# Contextual Multi-Armed Bandit

For the contextual multi-armed bandit (sMAB) when user information is available (context), we implemented a generalisation of Thompson sampling algorithm ([Agrawal and Goyal, 2014](https://arxiv.org/pdf/1209.3352.pdf)) based on PyMC3.

![title](img/cmab.png)

The following notebook contains an example of usage of the class Cmab, which implements the algorithm above.

In [None]:
import numpy as np

from pybandits.cmab import CmabBernoulli
from pybandits.model import BayesianLogisticRegression, StudentT

In [None]:
n_samples = 1000
n_features = 5

First, we need to define the input context matrix $X$ of size ($n\_samples, n\_features$) and the mapping of possible actions $a_i \in A$ to their associated model.

In [None]:
# context
X = 2 * np.random.random_sample((n_samples, n_features)) - 1 # random float in the interval (-1, 1)
print("X: context matrix of shape (n_samples, n_features)")
print(X[:10])

In [None]:
# define action model
actions = {
 "a1": BayesianLogisticRegression(alpha=StudentT(mu=1, sigma=2), betas=n_features * [StudentT()]),
 "a2": BayesianLogisticRegression(alpha=StudentT(mu=1, sigma=2), betas=n_features * [StudentT()]),
}

We can now init the bandit given the mapping of actions $a_i$ to their model.

In [None]:
# init contextual Multi-Armed Bandit model
cmab = CmabBernoulli(actions=actions)

The predict function below returns the action selected by the bandit at time $t$: $a_t = argmax_k P(r=1|\beta_k, x_t)$. The bandit selects one action per each sample of the contect matrix $X$.

In [None]:
# predict action
pred_actions, _, _ = cmab.predict(X)
print("Recommended action: {}".format(pred_actions[:10]))

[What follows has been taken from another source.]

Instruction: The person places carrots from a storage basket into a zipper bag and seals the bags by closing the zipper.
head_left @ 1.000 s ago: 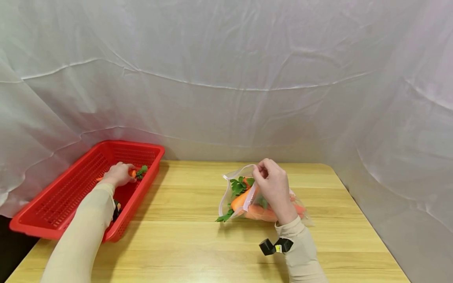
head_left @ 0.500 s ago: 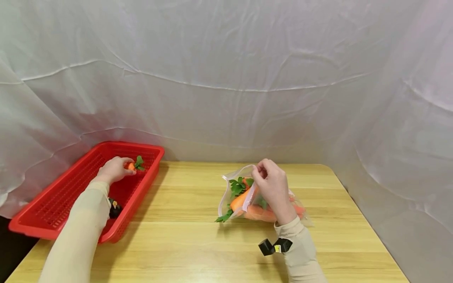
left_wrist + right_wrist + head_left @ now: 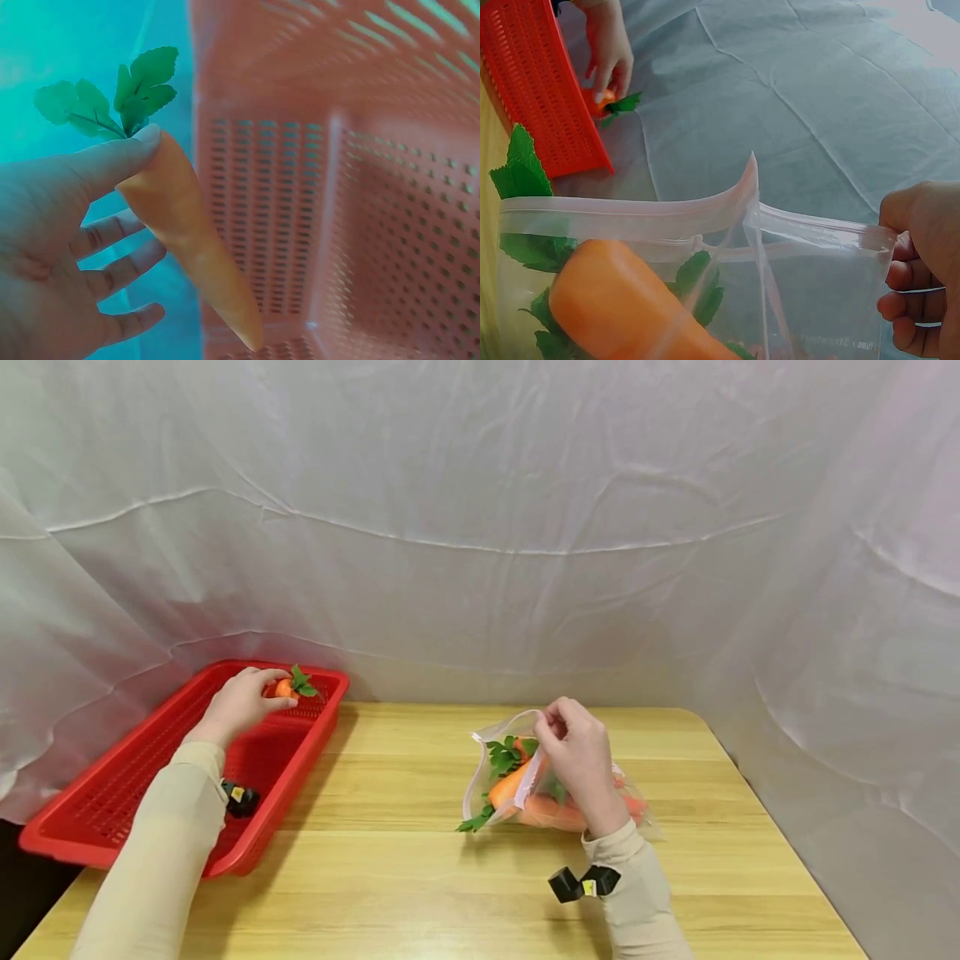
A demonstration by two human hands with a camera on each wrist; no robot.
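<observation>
- Left hand point(image 3: 238, 700) wrapped round a carrot point(image 3: 284, 687), up over the far end of the red basket point(image 3: 97, 814).
- Green leaves point(image 3: 120, 94) sticking out past the thumb.
- Right hand point(image 3: 579, 758) pinching the open top of a clear bag point(image 3: 517, 772) on the table point(image 3: 420, 893).
- More carrots point(image 3: 510, 783) inside the bag.

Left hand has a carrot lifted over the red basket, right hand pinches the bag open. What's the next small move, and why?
Probably carry the carrot rightward across the table toward the bag. The left hand grips it above the red basket, clear of the mesh, and the right hand pinches the bag's rim so its mouth gapes toward the basket, with carrots already inside.
</observation>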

Now, we observe the rewards and the context from the environment. In this example rewards and the context are randomly simulated.

In [None]:
# simulate reward from environment
simulated_rewards = np.random.randint(2, size=n_samples)
# simulate context from environment
simulated_context = 2 * np.random.random_sample((n_samples, n_features)) - 1 # random float in the interval (-1, 1)
print("Simulated rewards: {}".format(simulated_rewards[:10]))

Finally, we update the model providing per each action sample: (i) its context $x_t$ (ii) the action $a_t$ selected by the bandit, (iii) the corresponding reward $r_t$.

In [None]:
# update model
cmab.update(context=X, actions=pred_actions, rewards=simulated_rewards)